At that point in time the model is sent to those phones. Then the machine learning happens on the device. Now the device is essentially doing some of the training for me, and that can be an iterative process or a one-shot process. At that point in time, then there is an update at the end of that. That update is not the data itself, but instead a representation usually in some vectorized form, that tells me, ok, this is the direction that the machine learning model should go to improve for based on the data on this device. All of those updates across all of those different devices are collected. They're usually aggregated, so this is step B, and sent to a centralized aggregator, which then uses some computation to combine them. This can be averaging sums, or some other computation, depending on the algorithm and the architecture of the model. Then that is sent back out to all the devices. Then every device has an updated model. I myself as the person managing the process, I also have an updated model. Presumably, then another round could start, or we could say, now the model is good enough, we stop here.
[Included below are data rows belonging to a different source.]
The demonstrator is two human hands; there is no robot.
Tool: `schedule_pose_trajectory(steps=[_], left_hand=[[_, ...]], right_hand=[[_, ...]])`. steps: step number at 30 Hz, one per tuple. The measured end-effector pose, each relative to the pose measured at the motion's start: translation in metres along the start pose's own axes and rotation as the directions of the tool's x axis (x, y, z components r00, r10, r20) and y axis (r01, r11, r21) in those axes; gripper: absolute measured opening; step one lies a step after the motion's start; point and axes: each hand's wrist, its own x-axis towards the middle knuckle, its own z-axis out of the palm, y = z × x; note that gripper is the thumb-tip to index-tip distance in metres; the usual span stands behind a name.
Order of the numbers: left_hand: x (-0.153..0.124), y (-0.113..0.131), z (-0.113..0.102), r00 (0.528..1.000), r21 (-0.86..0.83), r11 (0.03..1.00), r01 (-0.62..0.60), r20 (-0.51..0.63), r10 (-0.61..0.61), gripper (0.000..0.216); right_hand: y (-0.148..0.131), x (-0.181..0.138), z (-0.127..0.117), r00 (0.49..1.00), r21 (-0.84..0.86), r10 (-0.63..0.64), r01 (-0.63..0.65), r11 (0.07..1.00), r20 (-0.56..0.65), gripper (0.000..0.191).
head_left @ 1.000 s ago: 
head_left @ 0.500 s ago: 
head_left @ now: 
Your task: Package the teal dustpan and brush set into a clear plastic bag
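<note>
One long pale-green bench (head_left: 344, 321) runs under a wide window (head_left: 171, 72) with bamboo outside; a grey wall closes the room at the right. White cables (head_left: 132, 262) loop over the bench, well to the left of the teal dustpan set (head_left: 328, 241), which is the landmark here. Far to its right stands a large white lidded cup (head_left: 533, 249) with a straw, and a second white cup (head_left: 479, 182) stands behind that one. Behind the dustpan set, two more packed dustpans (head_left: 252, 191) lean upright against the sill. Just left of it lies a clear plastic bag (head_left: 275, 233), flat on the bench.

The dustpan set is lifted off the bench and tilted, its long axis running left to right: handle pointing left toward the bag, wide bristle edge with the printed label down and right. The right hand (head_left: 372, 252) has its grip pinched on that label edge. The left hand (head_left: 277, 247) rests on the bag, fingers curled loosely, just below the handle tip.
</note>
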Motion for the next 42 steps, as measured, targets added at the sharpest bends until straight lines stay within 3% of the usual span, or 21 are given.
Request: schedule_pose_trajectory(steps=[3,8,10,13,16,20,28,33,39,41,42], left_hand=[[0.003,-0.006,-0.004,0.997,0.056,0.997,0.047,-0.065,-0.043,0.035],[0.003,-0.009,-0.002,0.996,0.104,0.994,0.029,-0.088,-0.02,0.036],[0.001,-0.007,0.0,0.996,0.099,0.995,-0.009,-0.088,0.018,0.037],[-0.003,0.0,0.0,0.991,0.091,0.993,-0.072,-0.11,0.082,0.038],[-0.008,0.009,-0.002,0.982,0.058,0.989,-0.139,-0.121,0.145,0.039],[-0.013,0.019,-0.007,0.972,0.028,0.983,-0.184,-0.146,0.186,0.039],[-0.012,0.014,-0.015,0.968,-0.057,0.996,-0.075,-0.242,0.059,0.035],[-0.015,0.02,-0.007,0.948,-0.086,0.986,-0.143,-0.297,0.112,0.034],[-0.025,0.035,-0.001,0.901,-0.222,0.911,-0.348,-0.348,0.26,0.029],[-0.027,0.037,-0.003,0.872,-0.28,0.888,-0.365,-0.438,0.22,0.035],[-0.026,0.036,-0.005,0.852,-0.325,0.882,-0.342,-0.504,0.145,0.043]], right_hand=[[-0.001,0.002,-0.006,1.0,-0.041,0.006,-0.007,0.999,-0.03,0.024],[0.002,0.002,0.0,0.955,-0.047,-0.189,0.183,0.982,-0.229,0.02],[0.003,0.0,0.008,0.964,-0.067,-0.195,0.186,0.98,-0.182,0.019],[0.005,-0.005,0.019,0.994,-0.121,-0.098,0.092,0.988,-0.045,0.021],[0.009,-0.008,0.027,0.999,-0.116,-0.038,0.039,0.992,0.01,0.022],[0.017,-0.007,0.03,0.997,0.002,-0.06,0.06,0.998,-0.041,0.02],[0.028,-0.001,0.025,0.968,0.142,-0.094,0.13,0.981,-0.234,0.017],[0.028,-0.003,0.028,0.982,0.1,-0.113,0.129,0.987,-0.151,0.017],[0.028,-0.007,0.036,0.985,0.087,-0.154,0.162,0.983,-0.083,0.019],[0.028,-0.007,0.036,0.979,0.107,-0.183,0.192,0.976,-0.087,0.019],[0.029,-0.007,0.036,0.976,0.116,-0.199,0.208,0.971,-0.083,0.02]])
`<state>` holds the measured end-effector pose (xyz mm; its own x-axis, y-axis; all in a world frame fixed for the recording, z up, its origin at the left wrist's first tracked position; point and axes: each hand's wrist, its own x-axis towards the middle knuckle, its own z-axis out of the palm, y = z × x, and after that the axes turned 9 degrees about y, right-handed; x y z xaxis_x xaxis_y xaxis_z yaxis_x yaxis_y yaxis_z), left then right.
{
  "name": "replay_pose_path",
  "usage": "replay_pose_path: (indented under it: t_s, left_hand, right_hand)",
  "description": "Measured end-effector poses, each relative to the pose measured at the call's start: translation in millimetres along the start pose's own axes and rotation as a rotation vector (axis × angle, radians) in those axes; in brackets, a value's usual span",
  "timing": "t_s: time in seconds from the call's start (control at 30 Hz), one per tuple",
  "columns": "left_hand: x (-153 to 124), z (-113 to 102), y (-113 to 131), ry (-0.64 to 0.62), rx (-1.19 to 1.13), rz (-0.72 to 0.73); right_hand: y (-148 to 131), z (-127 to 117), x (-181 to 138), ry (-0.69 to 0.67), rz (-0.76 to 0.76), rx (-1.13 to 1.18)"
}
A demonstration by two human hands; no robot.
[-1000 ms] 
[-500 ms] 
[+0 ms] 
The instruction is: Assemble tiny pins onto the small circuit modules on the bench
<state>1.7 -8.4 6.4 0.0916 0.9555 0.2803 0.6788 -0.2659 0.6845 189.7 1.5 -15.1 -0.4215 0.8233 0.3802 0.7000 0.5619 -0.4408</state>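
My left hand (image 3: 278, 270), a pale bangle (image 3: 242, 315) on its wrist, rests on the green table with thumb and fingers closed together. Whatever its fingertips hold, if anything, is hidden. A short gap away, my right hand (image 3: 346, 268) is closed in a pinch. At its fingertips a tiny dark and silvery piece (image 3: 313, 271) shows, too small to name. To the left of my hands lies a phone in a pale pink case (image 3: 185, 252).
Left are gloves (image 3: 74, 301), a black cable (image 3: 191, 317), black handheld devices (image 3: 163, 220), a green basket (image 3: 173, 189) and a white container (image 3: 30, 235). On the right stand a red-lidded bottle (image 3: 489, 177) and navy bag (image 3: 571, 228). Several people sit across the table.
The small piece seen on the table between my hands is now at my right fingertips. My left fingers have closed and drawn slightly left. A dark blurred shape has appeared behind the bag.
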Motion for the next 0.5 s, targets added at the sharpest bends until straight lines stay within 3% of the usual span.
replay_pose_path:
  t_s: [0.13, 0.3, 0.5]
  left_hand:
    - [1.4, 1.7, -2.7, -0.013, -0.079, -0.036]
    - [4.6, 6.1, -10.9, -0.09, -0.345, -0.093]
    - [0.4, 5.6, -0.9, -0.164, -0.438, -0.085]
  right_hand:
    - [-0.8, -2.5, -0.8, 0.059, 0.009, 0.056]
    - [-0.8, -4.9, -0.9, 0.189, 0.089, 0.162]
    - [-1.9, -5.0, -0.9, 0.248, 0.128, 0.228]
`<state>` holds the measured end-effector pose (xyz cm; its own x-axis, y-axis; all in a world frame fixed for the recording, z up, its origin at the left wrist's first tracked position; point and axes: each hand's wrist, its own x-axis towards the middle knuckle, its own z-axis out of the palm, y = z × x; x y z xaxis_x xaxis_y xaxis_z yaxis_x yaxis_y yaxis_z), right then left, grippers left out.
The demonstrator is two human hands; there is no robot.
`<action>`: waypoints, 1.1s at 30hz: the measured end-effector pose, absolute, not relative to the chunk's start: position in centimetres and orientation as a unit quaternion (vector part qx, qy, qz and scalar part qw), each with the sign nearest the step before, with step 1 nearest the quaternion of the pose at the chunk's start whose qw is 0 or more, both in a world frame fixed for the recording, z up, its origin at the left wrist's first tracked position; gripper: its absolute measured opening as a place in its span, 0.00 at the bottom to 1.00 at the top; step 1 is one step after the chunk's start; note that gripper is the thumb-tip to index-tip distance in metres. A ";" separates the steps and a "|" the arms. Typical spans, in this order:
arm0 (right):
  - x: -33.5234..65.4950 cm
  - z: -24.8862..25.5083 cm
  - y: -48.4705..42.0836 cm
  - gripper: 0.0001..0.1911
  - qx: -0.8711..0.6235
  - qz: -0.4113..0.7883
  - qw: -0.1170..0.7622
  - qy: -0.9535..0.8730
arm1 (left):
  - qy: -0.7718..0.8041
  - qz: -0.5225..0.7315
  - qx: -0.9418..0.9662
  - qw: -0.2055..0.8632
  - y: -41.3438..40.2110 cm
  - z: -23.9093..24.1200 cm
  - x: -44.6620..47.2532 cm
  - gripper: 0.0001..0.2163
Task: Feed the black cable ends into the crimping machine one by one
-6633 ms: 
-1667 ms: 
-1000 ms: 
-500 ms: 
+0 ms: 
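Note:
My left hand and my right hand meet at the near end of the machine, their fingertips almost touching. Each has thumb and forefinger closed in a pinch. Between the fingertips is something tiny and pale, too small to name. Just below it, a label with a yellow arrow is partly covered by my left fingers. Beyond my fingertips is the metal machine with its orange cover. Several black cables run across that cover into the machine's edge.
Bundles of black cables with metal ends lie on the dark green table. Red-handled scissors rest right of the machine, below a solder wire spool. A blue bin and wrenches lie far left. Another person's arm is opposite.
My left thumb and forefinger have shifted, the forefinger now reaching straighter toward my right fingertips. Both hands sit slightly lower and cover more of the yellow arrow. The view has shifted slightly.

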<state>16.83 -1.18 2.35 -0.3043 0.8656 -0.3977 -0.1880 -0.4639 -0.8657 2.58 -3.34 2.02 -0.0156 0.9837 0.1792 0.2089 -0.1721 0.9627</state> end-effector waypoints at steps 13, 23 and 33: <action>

Federated Learning Architectures

When we think about the architecture, the design that I just showed you is the classic one where we have one centralized aggregator with distributed participants. However, you can also imagine other architectures such as clustering participants together and deploying multiple aggregators. Depending on your infrastructure, this might be a better approach, or a worse approach. This is something that should be discussed between the data science teams and machine learning teams, as well as your infrastructure teams. Obviously, I think that this is a good group to help solve those problems. Think about exactly, how should this be deployed?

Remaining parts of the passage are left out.